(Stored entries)
----------

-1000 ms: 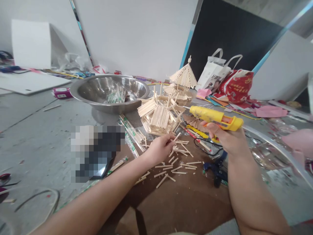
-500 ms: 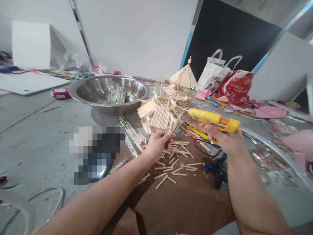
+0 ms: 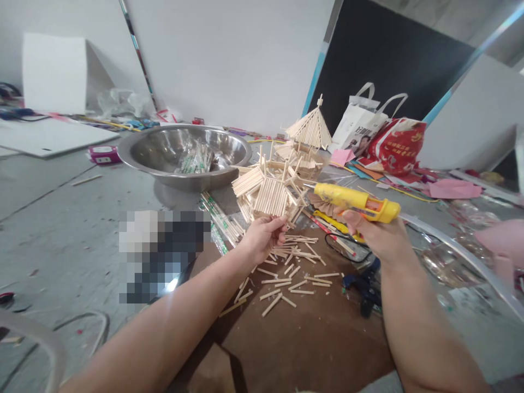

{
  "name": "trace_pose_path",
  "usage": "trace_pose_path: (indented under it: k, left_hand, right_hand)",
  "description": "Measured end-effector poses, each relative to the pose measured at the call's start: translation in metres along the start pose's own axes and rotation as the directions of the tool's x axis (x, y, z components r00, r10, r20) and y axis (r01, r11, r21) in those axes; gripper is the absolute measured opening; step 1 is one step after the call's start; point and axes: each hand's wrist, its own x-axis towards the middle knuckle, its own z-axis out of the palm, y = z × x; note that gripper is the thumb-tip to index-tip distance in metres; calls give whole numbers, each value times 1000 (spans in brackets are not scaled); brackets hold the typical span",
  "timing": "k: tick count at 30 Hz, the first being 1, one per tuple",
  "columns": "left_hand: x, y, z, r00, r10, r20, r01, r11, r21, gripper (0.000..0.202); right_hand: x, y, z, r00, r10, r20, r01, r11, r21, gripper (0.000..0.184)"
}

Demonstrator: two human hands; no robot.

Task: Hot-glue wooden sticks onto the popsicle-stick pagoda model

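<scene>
A pagoda-like model of thin wooden sticks (image 3: pixel 271 196) stands before me, with a slatted front roof panel and bare stick frames at its right. My left hand (image 3: pixel 264 234) is closed in a pinch at the lower front edge of this model; what lies between thumb and finger is partly hidden. A yellow hot glue gun (image 3: pixel 356 201) is gripped in my right hand (image 3: pixel 374 232). Its nozzle points left, close to the model's right side. Short cut sticks (image 3: pixel 292 273) lie scattered beneath my left hand on a brown board (image 3: pixel 311 333).
Left of the model sits a steel basin (image 3: pixel 139 164) containing wrapped sticks. Behind it rises a pointed stick roof (image 3: pixel 311 131). A dark blue tool (image 3: pixel 364 286) lies by my right forearm. Bundled long sticks (image 3: pixel 221 218), a white bag (image 3: pixel 356 123) and a red bag (image 3: pixel 397 144) stand around.
My left hand has shifted very slightly left and its fingers have changed angle at the model's edge. The glue gun stays almost in place, its nozzle still beside the model.
</scene>
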Motion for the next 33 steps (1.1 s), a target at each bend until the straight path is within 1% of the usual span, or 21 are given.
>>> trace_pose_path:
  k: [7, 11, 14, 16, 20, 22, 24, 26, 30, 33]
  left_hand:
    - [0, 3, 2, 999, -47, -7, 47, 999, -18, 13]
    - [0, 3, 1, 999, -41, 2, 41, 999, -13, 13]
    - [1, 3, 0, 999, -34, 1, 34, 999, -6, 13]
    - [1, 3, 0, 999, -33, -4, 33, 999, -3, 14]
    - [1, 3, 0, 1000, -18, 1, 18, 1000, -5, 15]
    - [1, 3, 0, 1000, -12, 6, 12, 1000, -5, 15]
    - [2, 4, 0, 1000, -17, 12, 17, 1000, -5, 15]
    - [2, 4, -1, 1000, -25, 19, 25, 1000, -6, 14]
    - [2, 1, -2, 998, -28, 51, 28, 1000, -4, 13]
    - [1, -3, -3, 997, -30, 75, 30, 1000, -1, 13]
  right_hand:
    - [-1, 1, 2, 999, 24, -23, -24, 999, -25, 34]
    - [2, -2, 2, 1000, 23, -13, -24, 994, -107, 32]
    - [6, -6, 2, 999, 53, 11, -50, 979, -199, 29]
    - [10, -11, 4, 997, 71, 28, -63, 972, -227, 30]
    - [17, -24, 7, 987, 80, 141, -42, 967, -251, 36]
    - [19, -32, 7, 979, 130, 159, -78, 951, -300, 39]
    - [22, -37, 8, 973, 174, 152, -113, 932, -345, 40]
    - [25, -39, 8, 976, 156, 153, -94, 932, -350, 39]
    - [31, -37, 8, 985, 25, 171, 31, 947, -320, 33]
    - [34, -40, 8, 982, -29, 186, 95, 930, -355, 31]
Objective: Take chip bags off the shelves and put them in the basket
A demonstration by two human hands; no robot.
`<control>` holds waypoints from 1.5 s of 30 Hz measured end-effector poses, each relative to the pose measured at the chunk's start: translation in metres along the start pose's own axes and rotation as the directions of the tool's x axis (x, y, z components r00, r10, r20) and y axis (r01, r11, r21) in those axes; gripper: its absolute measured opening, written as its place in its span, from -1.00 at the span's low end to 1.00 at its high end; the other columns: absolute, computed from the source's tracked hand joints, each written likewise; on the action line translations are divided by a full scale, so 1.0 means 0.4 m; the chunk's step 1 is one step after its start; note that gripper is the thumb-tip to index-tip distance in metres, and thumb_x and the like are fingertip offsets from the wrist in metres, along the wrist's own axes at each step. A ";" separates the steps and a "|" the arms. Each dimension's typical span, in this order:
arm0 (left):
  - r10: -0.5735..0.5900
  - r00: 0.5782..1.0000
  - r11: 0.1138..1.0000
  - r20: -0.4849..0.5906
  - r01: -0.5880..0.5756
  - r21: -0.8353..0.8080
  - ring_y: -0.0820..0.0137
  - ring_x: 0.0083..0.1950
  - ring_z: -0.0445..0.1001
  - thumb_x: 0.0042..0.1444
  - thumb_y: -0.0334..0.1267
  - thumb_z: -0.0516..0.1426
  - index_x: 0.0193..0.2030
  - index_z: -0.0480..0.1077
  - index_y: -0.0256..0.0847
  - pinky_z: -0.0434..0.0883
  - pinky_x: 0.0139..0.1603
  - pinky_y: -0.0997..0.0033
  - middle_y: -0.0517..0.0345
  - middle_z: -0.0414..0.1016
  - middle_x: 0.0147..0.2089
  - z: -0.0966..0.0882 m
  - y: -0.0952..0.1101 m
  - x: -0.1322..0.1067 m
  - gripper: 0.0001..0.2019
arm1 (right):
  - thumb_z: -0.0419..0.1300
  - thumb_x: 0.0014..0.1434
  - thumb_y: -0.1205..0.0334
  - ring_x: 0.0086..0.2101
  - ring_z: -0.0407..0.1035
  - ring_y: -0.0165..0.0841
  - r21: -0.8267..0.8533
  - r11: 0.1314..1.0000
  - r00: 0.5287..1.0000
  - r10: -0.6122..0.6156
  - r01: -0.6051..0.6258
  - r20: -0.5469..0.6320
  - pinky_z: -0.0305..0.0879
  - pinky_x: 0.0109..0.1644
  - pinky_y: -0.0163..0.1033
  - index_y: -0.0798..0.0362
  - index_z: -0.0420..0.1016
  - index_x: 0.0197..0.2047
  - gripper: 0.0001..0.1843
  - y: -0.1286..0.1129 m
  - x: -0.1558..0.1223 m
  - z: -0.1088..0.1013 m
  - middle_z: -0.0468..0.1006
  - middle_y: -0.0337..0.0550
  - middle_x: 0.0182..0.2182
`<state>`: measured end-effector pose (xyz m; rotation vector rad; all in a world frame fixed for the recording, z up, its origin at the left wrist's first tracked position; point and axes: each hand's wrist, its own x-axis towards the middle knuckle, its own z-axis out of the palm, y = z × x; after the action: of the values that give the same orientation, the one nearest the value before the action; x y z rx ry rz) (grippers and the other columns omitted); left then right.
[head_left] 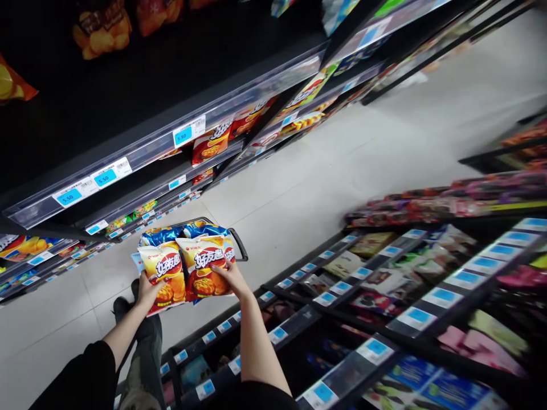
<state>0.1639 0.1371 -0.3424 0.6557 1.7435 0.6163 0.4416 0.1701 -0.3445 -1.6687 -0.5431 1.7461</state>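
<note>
I hold two yellow and red chip bags side by side at waist height over a shop aisle. My left hand (147, 291) grips the lower edge of the left chip bag (162, 272). My right hand (229, 277) grips the lower edge of the right chip bag (205, 267). Behind them, blue and gold chip bags (171, 233) fill a black shopping basket (238, 244) that hangs low over the floor. How the basket is held is hidden behind the bags.
Dark shelves with blue price tags (105, 177) and snack bags (211, 143) line the left. Lower shelves of boxed snacks (384, 267) run along the right. The pale tiled aisle floor (342, 165) stretches ahead. My dark shoes (123, 307) show below.
</note>
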 end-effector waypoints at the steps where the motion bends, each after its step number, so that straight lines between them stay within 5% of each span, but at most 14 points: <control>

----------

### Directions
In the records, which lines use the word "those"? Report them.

### Answer below
  "description": "Measured end-effector poses, each relative to the pose measured at the call's start: translation in metres along the start pose's own axes and rotation as the directions of the tool's x axis (x, y, z components r00, r10, r20) and y axis (r01, r11, r21) in those axes; gripper is the absolute measured opening; step 1 is one step after the call's start; point and axes: each hand's wrist, its own x-axis towards the middle knuckle, its own z-axis out of the palm, y = z × x; note that gripper is the thumb-tip to index-tip distance in metres; calls give whole numbers, each value times 1000 (spans in brackets are not scaled); brackets hold the typical span",
`<control>` holds waypoints from 1.5 s of 30 Hz measured end-effector poses, each relative to the pose measured at the chunk's start: translation in metres along the start pose's own axes and rotation as the directions of the tool's x axis (x, y, z components r00, r10, r20) and y axis (r01, r11, r21) in those axes; gripper: its absolute measured opening, written as its place in its span, from -1.00 at the span's low end to 1.00 at its high end; the other columns: absolute, computed from the source's tracked hand joints, each written likewise; on the action line translations are divided by a full scale, so 1.0 means 0.4 m; the chunk's step 1 is one step after its start; note that gripper is the thumb-tip to index-tip distance in metres, and thumb_x and the like are fingertip offsets from the wrist in metres, along the wrist's own axes at each step. A ";" separates the steps and a "|" the arms. Each dimension's typical span, in this order:

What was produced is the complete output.